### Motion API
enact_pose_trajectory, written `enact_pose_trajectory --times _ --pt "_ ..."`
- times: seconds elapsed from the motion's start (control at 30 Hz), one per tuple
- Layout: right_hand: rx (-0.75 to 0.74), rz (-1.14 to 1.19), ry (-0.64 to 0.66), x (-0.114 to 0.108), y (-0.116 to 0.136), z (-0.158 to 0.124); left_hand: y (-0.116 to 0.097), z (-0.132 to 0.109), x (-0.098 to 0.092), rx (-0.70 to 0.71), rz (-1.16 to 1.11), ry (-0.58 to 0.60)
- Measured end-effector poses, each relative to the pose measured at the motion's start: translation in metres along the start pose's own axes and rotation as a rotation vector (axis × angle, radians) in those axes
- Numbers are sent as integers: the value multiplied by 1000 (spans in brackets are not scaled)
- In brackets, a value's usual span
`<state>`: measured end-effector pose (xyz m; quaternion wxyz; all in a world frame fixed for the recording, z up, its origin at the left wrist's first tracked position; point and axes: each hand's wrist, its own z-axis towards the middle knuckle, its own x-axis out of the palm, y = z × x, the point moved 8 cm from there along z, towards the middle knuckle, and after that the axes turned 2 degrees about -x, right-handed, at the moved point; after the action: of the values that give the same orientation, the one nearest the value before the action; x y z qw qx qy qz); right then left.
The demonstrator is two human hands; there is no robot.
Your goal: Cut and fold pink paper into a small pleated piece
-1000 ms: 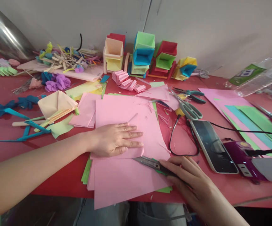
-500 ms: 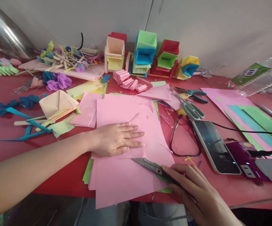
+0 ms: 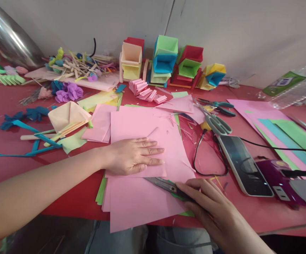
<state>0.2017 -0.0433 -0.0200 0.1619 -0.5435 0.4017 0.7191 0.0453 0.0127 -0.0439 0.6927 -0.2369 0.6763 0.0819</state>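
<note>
My left hand (image 3: 134, 157) lies flat with its fingers stretched out, pressing on a folded piece of pink paper (image 3: 156, 172). Beneath that piece is a larger pink sheet (image 3: 139, 208), on top of a stack whose green sheets (image 3: 101, 192) show at the side. My right hand (image 3: 211, 208) is closed around the dark handle of a pair of scissors (image 3: 166, 185). The scissors' blade points left, just below the lower edge of the folded paper. Part of the handle is hidden by my fingers.
A phone (image 3: 244, 164), a purple power adapter (image 3: 277, 180) and a black cable (image 3: 195, 155) lie at the right. Grey-green-handled scissors (image 3: 219, 125) and pliers (image 3: 223, 107) are beyond. Folded paper boxes (image 3: 165, 63) line the wall. Paper flowers (image 3: 69, 92) and wooden sticks (image 3: 76, 67) lie left.
My right hand has moved slightly left with the scissors, so the blade lies further along under the folded paper's lower edge. My left hand stays pressed on the paper.
</note>
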Motion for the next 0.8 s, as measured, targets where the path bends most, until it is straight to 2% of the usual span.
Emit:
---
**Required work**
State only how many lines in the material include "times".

**The answer**
2